3. Lebih bersifat dermawan (banyak memberi, banyak bershadaqah, banyak menolong) dan banyak membaca al-qur'an ( dalil : 13 )
4. Menegakkan shalat malam / shalat Tarawih dengan berjama'ah. Dan shalat Tarawih ini lebih digiatkan lagi pada sepuluh malam terakhir( 20 hb. sampai akhir
Ramadhan). (dalil : 14,15 dan 16 ) Cara shalat Tarawih adalah :
1. Dengan berjama'ah. ( dalil : 19 )
2. Tidak lebih dari sebelas raka'at yakni salam tiap dua raka'at
dikerjakan empat kali, atau salam tiap empat raka'at dikerjakan
dua kali dan ditutup dengan witir tiga raka'at. ( dalil : 17 )
3. Dibuka dengan dua raka'at yang ringan. ( dalil : 18)
4. Bacaan dalam witir : Raka'at pertama : Sabihisma Rabbika. Roka't
kedua : Qul yaa ayyuhal kafirun. Raka'at ketiga : Qulhuwallahu
ahad. ( dalil : 21 )
5. Membaca do'a qunut dalam shalat witir. ( dalil 22 )
5. Berusaha menepati lailatul qadar pada sepuluh malam terakhir, terutama pada malam-malam ganjil. Bila dirasakan menepati lailatul qadar hendaklah lebih giat
beribadah dan membaca : Yaa Allah Engkaulah pengampun, suka kepada keampunan maka ampunilah aku. ( dalil : 25 dan 26 )
6. Mengerjakan i'tikaf pada sepuluh malam terakhir. (dalil : 27 )
Cara i'tikaf :
a. Setelah shalat Shubuh lalu masuk ke tempat i'tikaf di masjid. ( dalil 28 )
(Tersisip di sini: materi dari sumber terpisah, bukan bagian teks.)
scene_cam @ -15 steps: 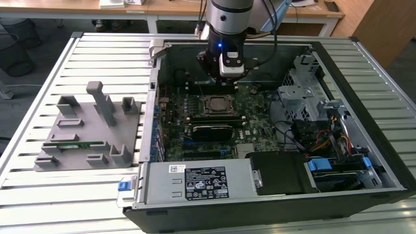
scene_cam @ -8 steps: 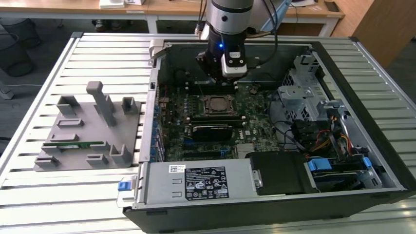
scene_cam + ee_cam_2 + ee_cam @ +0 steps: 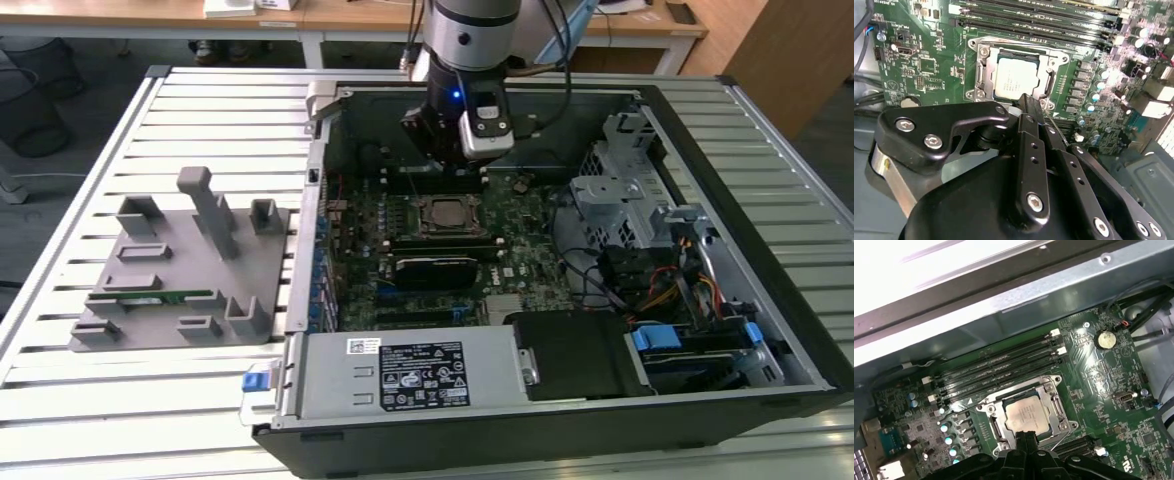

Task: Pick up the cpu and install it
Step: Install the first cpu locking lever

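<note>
The cpu, a flat square chip with a silvery top, lies in the metal-framed socket on the green motherboard inside the open computer case. It also appears in both wrist views. My gripper hangs just above the board on the far side of the socket. Its black fingertips are pressed together with nothing between them, and they sit close over the edge of the cpu.
A black heatsink block lies on the board nearer the camera than the socket. Empty memory slots run along the socket's far side. A grey fixture with a green memory stick sits on the exterior view's left. Drive cage and cables crowd the right.
</note>
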Controlling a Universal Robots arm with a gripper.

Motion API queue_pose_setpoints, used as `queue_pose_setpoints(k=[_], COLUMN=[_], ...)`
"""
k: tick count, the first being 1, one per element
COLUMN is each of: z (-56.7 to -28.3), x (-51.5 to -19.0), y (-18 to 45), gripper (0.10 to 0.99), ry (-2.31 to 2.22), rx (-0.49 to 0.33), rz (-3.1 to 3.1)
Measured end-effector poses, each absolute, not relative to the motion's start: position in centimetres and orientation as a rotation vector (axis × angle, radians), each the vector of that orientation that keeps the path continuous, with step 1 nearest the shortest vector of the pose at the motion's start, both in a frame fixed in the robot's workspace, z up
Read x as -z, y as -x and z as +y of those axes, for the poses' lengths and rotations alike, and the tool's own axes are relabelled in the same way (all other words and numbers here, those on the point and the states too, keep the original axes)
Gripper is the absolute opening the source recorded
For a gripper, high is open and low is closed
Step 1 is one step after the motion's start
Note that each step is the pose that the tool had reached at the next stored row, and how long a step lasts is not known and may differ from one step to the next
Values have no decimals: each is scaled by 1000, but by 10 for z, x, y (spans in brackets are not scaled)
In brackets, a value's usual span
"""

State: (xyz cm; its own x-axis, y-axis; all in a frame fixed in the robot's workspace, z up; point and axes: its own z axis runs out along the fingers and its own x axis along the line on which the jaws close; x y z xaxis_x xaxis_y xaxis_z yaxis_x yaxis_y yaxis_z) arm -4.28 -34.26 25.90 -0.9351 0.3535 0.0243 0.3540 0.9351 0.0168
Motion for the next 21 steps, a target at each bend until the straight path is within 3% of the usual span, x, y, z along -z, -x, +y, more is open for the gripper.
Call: queue_pose_setpoints(k=[21], z=[-343], x=[-259], y=[43], gripper=[106], ry=[143], rx=[28], rz=[-3115])
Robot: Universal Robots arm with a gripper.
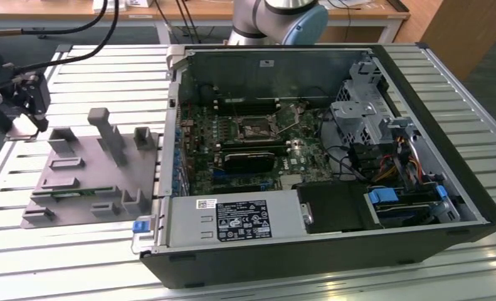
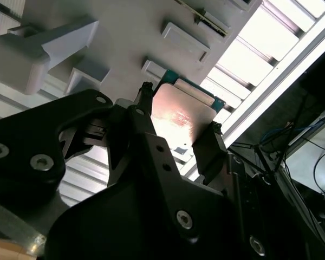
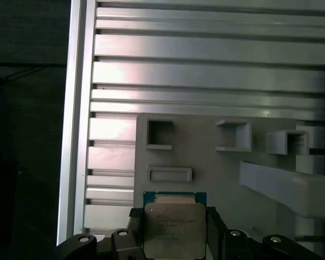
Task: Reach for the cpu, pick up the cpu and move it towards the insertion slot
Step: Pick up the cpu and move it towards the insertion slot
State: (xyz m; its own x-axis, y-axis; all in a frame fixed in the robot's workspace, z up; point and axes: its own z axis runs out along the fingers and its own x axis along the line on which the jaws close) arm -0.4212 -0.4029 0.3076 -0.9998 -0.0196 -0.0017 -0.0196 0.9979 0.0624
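Now | gripper [image 3: 175, 242] clamped on cpu [image 3: 175, 223] | pointing down over grey fixture plate [image 1: 97, 177]

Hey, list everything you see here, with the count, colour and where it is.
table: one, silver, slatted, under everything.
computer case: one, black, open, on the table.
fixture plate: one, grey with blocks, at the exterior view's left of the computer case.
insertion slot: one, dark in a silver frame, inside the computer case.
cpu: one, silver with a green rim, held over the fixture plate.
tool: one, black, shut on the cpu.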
b. Tidak keluar dari tempat i'tikaf kecuali ada keperluan yang mendesak. ( dalil : 29 )
c. Tidak mencampuri istri dimasa i'tikaf. ( dalil : 30)
7. Mengerjakan umrah. ( dalil : 33 dan 34 )
8. Menjauhi perkataan dan perbuatan keji dan menjauhi pertengkaran. (dalil : 31 dan 32 )
Maraji’ (Daftar Pustaka):
1. Al-Qur’anul Kariem
2. Tafsir Aththabariy.
3. Tafsir Ibnu Katsier.
4. Irwaa-Ul Ghaliel, Nashiruddin Al-Albani.
5. Fiqh Sunnah, Sayyid Sabiq.
6. Tamaamul Minnah, Nashiruddin Al-Albani.